The Joy Formidable The Big Roar Review

Album. Released 2011.  

BBC Review

A powerful signal of intent and a fantastic debut.

Mike Haydock 2011

Welsh trio The Joy Formidable have been shaping this debut album for years. Current single Austere came out in its original form way back in 2008, and three other songs on The Big Roar have been released in the intervening years. If you want a model for careful, gradual career building, look no further than this lot.

While long-standing fans must be weary from all that waiting, it has proved a wise move for the band, enabling them to tour around the world – using their own funds – and gracefully step up from support slots to headline act. The live show was honed; new songs were written; old songs were perfected. And now the debut album is ready to send them stellar.

The Big Roar is huge: a roller-coaster of an album driven on by urgent, accelerating grunge riffs and punchy pop melodies. The Joy Formidable’s template is simple. They create a basic melody that Ritzy Bryan sings with ethereal majesty, and build it upwards into an irresistible, molten-lava crescendo. As with Muse, it’s almost unthinkable that this band only has three members.

Well aware of their limitations as individuals, they work hard on this debut album to expand upon them, making the sum greater than the parts. Older songs are subtly remixed and extended – Whirring now has an almighty, hair-raising coda; Cradle has a rich new sheen – and the fresh songs bring changes in attitude and tone. On Llaw = Wall, Ritzy steps aside from the microphone so her bandmate Rhydian Dafydd can have a turn; Buoy starts like an eerie xx track and doesn’t get much friendlier as it mushrooms upwards and outwards. Indeed, the second half of The Big Roar is, at times, a chilly, disconcerting listen.
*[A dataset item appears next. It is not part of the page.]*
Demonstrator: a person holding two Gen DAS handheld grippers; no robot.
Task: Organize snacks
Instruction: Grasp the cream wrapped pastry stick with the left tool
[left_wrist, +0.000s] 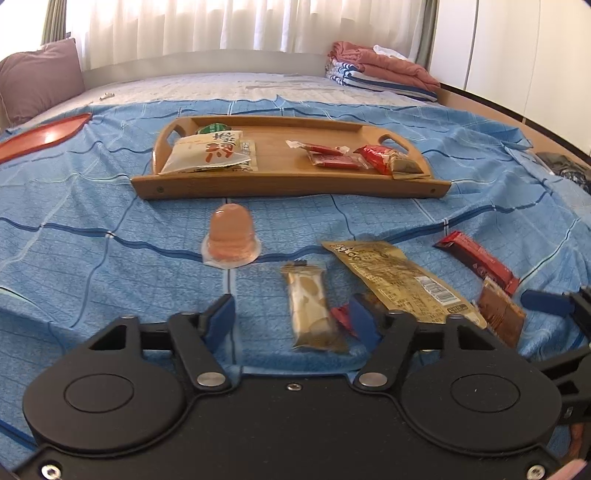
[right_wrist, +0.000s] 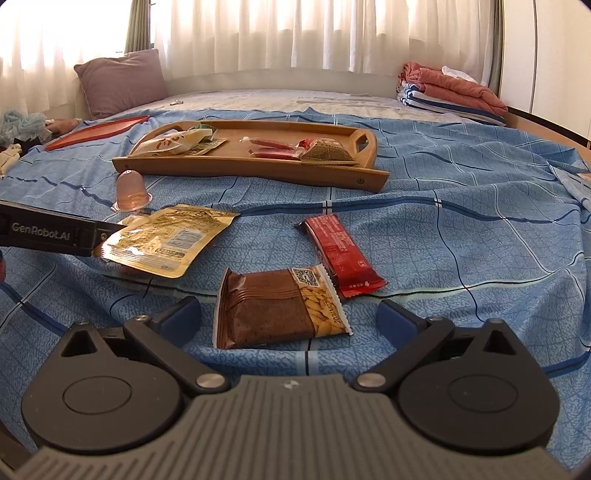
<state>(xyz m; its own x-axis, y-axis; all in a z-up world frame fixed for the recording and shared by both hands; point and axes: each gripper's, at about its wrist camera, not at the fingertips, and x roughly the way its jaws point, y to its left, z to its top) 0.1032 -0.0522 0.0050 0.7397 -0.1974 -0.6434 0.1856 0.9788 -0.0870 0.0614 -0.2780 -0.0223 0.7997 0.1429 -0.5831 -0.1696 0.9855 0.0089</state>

This album’s long gestation period brings some flabbiness too as The Joy Formidable try to add depth: the man’s screams during the intro; the ‘roar’ at the end of Austere; the overlong opening track; the Maruyama interlude. Some pruning could have tightened all this up, especially as the band’s songs speak volumes for themselves. Nevertheless, The Big Roar is a powerful signal of intent and a fantastic debut.